L'humanité en danger ?
Les activités humaines peuvent induire aussi des modifications de l'environnement qui, pour être moins spectaculaires, n'en sont pas moins susceptibles d'avoir à long terme des conséquences encore plus dramatiques. Les Journées de l'environnement organisées par le CNRS à Paris, fin octobre, ont été l'occasion de rappeler que le taux de gaz carbonique dans l'atmosphère ne cesse de croître depuis le début de l'ère industrielle : il est passé en un siècle de 275 à 345 parties par million (ppm) et l'on estime qu'il atteindra 600 ppm vers l'an 2050. Les conséquences de ce phénomène pourraient être, à terme, un réchauffement global de la Terre par effet de serre, la fonte des glaces polaires, un bouleversement des échanges d'énergie entre l'océan et l'atmosphère, donc du climat, l'élévation de plusieurs dizaines de mètres du niveau général des mers et l'engloutissement d'une partie des terres émergées.

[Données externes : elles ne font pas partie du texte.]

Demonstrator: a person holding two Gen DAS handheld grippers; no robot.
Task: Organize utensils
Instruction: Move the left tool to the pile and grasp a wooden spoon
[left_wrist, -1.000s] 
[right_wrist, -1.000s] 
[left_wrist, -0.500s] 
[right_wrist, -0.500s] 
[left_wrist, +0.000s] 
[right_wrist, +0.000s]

Non moins dramatique pourrait devenir, si elle perdure, la diminution régulière de la couche d'ozone au-dessus du pôle Sud, mise en évidence depuis 1979 par des mesures effectuées au sol, dans l'Antarctique, et confirmées par les observations du satellite américain Nimbus 7. Cette diminution régulière se double même d'une déchirure saisonnière, en octobre, particulièrement préoccupante. Les causes du phénomène restent encore mal élucidées, mais l'on sait depuis quelques années que les émissions de chlorofluorocarbones, largement employés, notamment pour la réfrigération et le conditionnement d'air, le nettoyage à sec et dans l'industrie cosmétique comme gaz propulseurs pour les bombes aérosol, contribuent à détruire la couche d'ozone atmosphérique. Or, cette dernière joue un rôle fondamental pour le maintien de la vie sur la Terre, en protégeant notre planète des rayonnements solaires ultraviolets nocifs.